About 15 percent of the population suffers from clinical depression at some point during their lifetime, and despite being a highly treatable condition, depression is too often unrecognized or untreated. Although most depressed people aren't suicidal, untreated depression is the leading cause of suicide; attending to depression and other psychiatric illnesses is the best prevention strategy.
Of course, not everyone with depression or other mental-health problems seeks treatment, and those who are suicidal are not always quick to volunteer the information. What are the warning signs that a friend or loved one is a suicide risk, and what should we do if we see them? Cook offers these tips:
Recognizing the signs
For most people who are suicidal, classic symptoms of severe depression include consistently low mood, hopelessness, lethargy, change in sleep patterns, altered appetite or weight, social withdrawal and lack of interest in previously enjoyed activities. Does the person seem to have a plan? Regardless of whether he or she says so, look for any sudden purchase of a gun or other potential means of carrying out the act. Many who contemplate ending their lives will begin to give away valued possessions and/or make offhand remarks suggesting they aren't concerned about future events or where they will be in six months. Verbal threats of suicide or expressions of wishing to die should never be ignored. And, of course, someone who has ever attempted suicide before is at particularly high risk.
Bringing it up
Don't be afraid to introduce the topic. "There's nothing to suggest that asking people their thoughts about death and suicide will suddenly make them consider it if they haven't been thinking about it already," Cook says. While using the word "suicide" might make some people recoil and become guarded, Cook says, the same information can be obtained by using other terms, such as asking if the person thinks life is worth living and, if not, whether he or she has ever thought about doing something about it. Find out if the person has a plan or method in mind, and if the person has sought professional help.
Continuing the discussion
It's very difficult to talk someone out of being suicidal, Cook says, but you can offer compassion and support, and the wisdom that suicidal feelings will abate with treatment. "Acknowledge how much distress the person is in and use that as a point of agreement that he or she needs to get help," he says. "And it's not unreasonable to say, 'It sounds like you think you're at the end of your rope. I am still hopeful. But you can't do it on your own.' "

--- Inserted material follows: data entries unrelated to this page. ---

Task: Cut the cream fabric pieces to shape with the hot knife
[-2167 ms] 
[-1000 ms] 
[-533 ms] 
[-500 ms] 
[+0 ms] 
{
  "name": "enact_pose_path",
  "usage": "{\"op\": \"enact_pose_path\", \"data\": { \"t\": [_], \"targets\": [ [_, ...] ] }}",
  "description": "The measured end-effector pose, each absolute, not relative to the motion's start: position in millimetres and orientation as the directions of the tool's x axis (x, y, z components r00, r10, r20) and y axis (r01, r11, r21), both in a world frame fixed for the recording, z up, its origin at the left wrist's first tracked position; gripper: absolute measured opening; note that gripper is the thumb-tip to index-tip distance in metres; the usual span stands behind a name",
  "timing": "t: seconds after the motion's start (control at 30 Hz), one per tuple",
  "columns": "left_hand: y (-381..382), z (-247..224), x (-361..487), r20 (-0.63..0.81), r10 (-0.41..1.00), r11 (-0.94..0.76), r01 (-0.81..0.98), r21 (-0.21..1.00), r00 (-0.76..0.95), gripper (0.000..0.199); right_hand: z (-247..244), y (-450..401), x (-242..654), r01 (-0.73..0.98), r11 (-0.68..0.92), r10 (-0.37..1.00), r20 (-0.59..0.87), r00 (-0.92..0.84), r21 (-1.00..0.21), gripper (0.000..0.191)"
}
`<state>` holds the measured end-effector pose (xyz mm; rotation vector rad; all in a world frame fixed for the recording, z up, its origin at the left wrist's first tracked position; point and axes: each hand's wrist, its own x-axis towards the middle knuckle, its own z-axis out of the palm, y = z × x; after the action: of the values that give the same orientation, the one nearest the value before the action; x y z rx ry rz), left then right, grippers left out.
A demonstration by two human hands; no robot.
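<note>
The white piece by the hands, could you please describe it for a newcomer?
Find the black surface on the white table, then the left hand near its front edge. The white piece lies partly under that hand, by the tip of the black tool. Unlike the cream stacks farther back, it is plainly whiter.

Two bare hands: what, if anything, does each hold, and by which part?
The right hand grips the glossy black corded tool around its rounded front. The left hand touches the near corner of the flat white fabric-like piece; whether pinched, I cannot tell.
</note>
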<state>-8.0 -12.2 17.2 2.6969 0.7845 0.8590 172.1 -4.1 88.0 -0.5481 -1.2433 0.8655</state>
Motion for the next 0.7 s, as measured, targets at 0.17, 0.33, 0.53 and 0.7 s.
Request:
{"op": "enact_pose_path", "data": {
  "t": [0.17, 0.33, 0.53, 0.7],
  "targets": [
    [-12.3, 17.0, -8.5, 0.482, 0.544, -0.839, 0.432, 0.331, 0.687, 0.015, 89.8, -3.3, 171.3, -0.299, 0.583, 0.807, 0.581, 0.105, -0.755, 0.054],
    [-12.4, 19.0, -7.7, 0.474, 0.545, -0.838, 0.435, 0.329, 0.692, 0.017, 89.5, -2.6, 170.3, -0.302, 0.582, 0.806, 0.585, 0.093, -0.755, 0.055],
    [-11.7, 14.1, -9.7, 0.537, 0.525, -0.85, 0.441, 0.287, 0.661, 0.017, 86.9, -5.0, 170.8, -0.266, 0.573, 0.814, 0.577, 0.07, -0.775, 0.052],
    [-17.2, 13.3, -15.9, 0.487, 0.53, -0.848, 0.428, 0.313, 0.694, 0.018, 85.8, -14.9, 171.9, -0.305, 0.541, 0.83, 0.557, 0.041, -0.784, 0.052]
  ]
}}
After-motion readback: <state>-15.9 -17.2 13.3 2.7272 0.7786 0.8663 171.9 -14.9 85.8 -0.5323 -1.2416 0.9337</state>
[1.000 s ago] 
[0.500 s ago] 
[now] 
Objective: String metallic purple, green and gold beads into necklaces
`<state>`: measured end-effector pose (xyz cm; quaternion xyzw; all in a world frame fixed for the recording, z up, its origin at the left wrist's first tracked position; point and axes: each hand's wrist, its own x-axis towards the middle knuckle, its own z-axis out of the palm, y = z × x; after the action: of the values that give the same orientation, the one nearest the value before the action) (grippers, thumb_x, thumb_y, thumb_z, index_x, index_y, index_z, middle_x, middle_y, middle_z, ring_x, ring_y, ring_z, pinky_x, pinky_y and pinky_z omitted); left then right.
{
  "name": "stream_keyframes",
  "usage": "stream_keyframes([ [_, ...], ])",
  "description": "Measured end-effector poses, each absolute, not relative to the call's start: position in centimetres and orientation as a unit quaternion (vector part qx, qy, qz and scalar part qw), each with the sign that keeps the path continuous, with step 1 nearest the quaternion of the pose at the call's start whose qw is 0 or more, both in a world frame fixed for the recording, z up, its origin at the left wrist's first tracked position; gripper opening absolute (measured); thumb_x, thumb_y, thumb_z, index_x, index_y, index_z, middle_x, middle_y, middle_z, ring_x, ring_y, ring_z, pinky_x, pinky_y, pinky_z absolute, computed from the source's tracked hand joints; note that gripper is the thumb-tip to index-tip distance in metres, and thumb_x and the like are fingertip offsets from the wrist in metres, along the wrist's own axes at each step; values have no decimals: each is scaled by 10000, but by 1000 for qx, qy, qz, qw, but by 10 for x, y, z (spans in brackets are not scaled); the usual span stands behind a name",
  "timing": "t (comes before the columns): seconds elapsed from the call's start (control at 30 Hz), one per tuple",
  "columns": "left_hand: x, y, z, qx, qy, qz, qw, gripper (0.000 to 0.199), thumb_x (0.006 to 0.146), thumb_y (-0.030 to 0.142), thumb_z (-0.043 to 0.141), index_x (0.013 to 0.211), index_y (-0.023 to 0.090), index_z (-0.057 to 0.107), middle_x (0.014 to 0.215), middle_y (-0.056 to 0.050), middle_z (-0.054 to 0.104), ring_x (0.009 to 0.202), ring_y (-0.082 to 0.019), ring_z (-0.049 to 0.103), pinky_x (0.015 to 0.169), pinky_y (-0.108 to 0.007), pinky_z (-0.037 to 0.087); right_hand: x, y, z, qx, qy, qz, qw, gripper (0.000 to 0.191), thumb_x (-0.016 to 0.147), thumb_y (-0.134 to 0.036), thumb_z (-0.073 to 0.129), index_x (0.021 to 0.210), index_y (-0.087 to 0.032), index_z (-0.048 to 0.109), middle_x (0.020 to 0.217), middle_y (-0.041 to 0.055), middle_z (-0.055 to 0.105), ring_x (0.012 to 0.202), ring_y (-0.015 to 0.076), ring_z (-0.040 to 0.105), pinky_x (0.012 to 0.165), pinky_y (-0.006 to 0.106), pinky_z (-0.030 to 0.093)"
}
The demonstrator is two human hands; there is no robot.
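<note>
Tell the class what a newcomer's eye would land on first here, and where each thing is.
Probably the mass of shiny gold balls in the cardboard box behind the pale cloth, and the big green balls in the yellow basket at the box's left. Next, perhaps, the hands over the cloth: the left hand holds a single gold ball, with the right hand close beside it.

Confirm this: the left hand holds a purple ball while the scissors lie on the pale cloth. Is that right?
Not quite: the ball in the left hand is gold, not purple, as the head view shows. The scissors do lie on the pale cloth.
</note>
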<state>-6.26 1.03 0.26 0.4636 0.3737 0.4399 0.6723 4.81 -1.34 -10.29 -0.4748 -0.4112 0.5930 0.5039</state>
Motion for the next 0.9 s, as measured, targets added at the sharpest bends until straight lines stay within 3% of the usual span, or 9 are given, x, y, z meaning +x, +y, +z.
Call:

Because it's common for people who are suicidal to feel they can't be helped, a gentle suggestion is often insufficient. Active involvement might entail helping the person find a knowledgeable mental-health professional or reputable treatment facility and driving him or her to the appointment; in a case where there is resistance, it might necessitate talking to the person's primary care physician. (Although the physician can't disclose information about the patient, there is nothing to prevent communication going the other way.) If the friend or loved one doesn't seem receptive to seeking help and you're not sure whether you should intervene, it's best to err on the side of overreacting. "A layperson should never have to make the call," Cook says. "It's far better to get a health professional involved in assessing the situation."
Acting in an emergency
If suicide appears imminent, do what you can to make sure the friend or loved one isn't alone and that anything that might be used in a suicide attempt — guns, sharp objects, drugs — is removed. If you are with the person, take him or her to an emergency room; if that's not possible, call 911 or the National Suicide Prevention Lifeline (1-800-273-TALK).